Alfie Evans: Centro studi Livatino, “oggi l’accanimento non è terapeutico, ma per la morte”

“Alfie Evans, grave disabile di 23 mesi, ha raccontato oltre ogni dubbio che oggi il criterio decisivo nei confronti di chi soffre non è più nemmeno l’autonomia o l’autodeterminazione, bensì la convenienza sanitaria e sociale di sopprimere una vita qualificata come inutile”, così il Centro Studi Rosario Livatino, formato da magistrati, docenti universitari e avvocati, commentando in una nota la morte del bimbo inglese. Pur senza parole, spiegano dal Livatino, “Alfie ha mostrato che il vero accanimento oggi esistente non è quello c.d. terapeutico, ma è quello per la morte, che passa per le aule di giustizia di ordinamenti formalmente democratici”.

Così, “il dibattito non è fra chi ha pietà e chi non ne ha: il dibattito è fra chi lascia l’individuo solo nelle mani dello Stato e chi sa che per vivere è necessaria la speranza, specie nelle prove, come hanno testimoniato i suoi genitori”.

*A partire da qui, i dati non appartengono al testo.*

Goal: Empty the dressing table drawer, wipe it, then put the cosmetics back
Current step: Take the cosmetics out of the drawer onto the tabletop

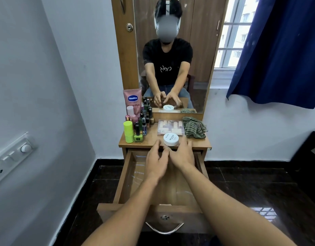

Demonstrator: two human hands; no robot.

Il Centro studi mette in guardia: “Non è un problema solo inglese: non trascuriamo che in Italia la legge 219/2017 riconosce, ai fini della permanenza in vita, ‘disposizioni’ date ‘ora per allora’, qualifica cibo e acqua come trattamenti sanitari, se somministrati per via artificiale, contiene norme pericolose per i minori e per gli incapaci, nega l’obiezione di coscienza ai medici e obbliga anche le strutture non statali”, come “già affermato dalla giurisprudenza nel caso Englaro”.

“Né lo Stato né i giudici né la legge – conclude il Centro Livatino – danno la speranza: possono però oltraggiarla e schiacciarla, come è accaduto da ultimo a Liverpool. Il piccolo Alfie sollecita tutti a impedire che ciò avvenga”.